- [WHAT TO DO] In full and without alteration, transcribe the listing.

- [RECORDS PROVIDED]

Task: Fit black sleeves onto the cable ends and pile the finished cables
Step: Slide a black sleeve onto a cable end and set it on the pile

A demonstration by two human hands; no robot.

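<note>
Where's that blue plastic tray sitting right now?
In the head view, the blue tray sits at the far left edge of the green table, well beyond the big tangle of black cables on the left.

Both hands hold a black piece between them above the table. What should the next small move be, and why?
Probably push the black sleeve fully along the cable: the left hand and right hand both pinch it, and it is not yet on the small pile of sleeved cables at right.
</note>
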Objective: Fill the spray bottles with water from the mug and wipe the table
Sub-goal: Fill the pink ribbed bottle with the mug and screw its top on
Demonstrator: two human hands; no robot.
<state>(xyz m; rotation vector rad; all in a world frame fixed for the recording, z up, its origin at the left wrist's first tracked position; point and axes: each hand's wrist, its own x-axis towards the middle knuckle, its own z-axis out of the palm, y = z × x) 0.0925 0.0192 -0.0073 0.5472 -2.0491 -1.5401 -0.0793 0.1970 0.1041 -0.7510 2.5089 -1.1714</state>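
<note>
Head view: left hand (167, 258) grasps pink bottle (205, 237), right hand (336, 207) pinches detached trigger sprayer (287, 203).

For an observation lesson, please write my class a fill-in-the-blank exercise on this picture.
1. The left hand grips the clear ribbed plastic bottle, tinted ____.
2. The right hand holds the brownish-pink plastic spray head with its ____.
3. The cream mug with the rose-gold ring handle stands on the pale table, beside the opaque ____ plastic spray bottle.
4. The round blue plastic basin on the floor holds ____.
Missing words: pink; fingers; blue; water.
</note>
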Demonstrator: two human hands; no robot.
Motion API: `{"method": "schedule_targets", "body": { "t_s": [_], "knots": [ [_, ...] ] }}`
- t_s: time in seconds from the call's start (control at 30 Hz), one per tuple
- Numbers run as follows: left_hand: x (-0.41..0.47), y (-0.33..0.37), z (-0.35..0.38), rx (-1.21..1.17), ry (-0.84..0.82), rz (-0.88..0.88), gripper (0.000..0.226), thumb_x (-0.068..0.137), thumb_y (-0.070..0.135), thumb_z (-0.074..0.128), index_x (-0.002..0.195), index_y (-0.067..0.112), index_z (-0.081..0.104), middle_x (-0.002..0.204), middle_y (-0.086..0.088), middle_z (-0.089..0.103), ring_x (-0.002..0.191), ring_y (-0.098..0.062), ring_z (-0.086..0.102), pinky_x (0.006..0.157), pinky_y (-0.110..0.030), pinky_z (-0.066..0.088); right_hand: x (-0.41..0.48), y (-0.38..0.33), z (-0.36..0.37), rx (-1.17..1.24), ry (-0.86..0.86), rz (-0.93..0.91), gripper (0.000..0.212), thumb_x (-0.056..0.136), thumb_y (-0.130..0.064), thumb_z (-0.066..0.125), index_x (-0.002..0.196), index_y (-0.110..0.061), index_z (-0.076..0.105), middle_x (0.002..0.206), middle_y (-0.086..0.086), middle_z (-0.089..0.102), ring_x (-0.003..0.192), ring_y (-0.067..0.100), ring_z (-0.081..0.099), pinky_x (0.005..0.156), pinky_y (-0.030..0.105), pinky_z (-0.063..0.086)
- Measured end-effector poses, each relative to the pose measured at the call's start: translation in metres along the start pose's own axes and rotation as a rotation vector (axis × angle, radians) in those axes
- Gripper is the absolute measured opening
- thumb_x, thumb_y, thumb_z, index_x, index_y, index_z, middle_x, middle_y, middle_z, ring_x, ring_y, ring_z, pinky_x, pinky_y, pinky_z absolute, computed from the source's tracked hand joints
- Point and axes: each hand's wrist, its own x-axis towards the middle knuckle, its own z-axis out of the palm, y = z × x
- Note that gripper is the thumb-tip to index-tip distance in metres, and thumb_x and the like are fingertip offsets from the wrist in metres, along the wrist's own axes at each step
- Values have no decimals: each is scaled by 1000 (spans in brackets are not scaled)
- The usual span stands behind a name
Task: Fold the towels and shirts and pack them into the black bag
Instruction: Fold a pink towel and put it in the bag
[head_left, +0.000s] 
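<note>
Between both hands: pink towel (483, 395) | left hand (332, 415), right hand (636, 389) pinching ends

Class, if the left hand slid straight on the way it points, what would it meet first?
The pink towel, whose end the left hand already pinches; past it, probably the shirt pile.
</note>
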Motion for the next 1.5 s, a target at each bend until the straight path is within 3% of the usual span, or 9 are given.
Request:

- [WRITTEN RESPONSE]
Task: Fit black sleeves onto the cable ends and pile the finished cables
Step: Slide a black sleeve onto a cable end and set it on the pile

A demonstration by two human hands; no robot.

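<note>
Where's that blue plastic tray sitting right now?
In the head view, the blue tray sits at the far left edge of the green table, well beyond the big tangle of black cables on the left.

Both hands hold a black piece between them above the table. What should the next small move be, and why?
Probably push the black sleeve fully along the cable: the left hand and right hand both pinch it, and it is not yet on the small pile of sleeved cables at right.
</note>
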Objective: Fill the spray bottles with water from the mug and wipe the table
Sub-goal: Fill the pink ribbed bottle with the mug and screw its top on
Demonstrator: two human hands; no robot.
<state>(xyz m; rotation vector rad; all in a world frame fixed for the recording, z up, its origin at the left wrist's first tracked position; point and axes: each hand's wrist, its own x-axis towards the middle knuckle, its own z-axis out of the palm, y = z × x) 0.0925 0.0192 -0.0073 0.5472 -2.0491 -1.5401 -0.0793 0.1970 0.1041 -0.7510 2.5089 -1.1714</state>
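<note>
Head view: left hand (167, 258) grasps pink bottle (205, 237), right hand (336, 207) pinches detached trigger sprayer (287, 203).

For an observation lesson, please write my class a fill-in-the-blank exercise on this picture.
1. The left hand grips the clear ribbed plastic bottle, tinted ____.
2. The right hand holds the brownish-pink plastic spray head with its ____.
3. The cream mug with the rose-gold ring handle stands on the pale table, beside the opaque ____ plastic spray bottle.
4. The round blue plastic basin on the floor holds ____.
Missing words: pink; fingers; blue; water.
</note>
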Demonstrator: two human hands; no robot.
Motion API: `{"method": "schedule_targets", "body": { "t_s": [_], "knots": [ [_, ...] ] }}`
- t_s: time in seconds from the call's start (control at 30 Hz), one per tuple
- Numbers run as follows: left_hand: x (-0.41..0.47), y (-0.33..0.37), z (-0.35..0.38), rx (-1.21..1.17), ry (-0.84..0.82), rz (-0.88..0.88), gripper (0.000..0.226), thumb_x (-0.068..0.137), thumb_y (-0.070..0.135), thumb_z (-0.074..0.128), index_x (-0.002..0.195), index_y (-0.067..0.112), index_z (-0.081..0.104), middle_x (-0.002..0.204), middle_y (-0.086..0.088), middle_z (-0.089..0.103), ring_x (-0.002..0.191), ring_y (-0.098..0.062), ring_z (-0.086..0.102), pinky_x (0.006..0.157), pinky_y (-0.110..0.030), pinky_z (-0.066..0.088); right_hand: x (-0.41..0.48), y (-0.38..0.33), z (-0.36..0.37), rx (-1.17..1.24), ry (-0.86..0.86), rz (-0.93..0.91), gripper (0.000..0.212), thumb_x (-0.056..0.136), thumb_y (-0.130..0.064), thumb_z (-0.066..0.125), index_x (-0.002..0.196), index_y (-0.110..0.061), index_z (-0.076..0.105), middle_x (0.002..0.206), middle_y (-0.086..0.086), middle_z (-0.089..0.102), ring_x (-0.003..0.192), ring_y (-0.067..0.100), ring_z (-0.081..0.099), pinky_x (0.005..0.156), pinky_y (-0.030..0.105), pinky_z (-0.063..0.086)
- Measured end-effector poses, each relative to the pose measured at the call's start: translation in metres along the start pose's own axes and rotation as a rotation vector (axis × angle, radians) in those axes
- Gripper is the absolute measured opening
- thumb_x, thumb_y, thumb_z, index_x, index_y, index_z, middle_x, middle_y, middle_z, ring_x, ring_y, ring_z, pinky_x, pinky_y, pinky_z absolute, computed from the source's tracked hand joints
- Point and axes: each hand's wrist, its own x-axis towards the middle knuckle, its own z-axis out of the palm, y = z × x
- Note that gripper is the thumb-tip to index-tip distance in metres, and thumb_x and the like are fingertip offsets from the wrist in metres, along the wrist's own axes at each step
- Values have no decimals: each is scaled by 1000 (spans in brackets are not scaled)
- The usual span stands behind a name
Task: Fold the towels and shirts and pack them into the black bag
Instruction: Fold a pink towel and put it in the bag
[head_left, +0.000s] 
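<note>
Between both hands: pink towel (483, 395) | left hand (332, 415), right hand (636, 389) pinching ends

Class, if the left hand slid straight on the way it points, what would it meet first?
The pink towel, whose end the left hand already pinches; past it, probably the shirt pile.
</note>
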Motion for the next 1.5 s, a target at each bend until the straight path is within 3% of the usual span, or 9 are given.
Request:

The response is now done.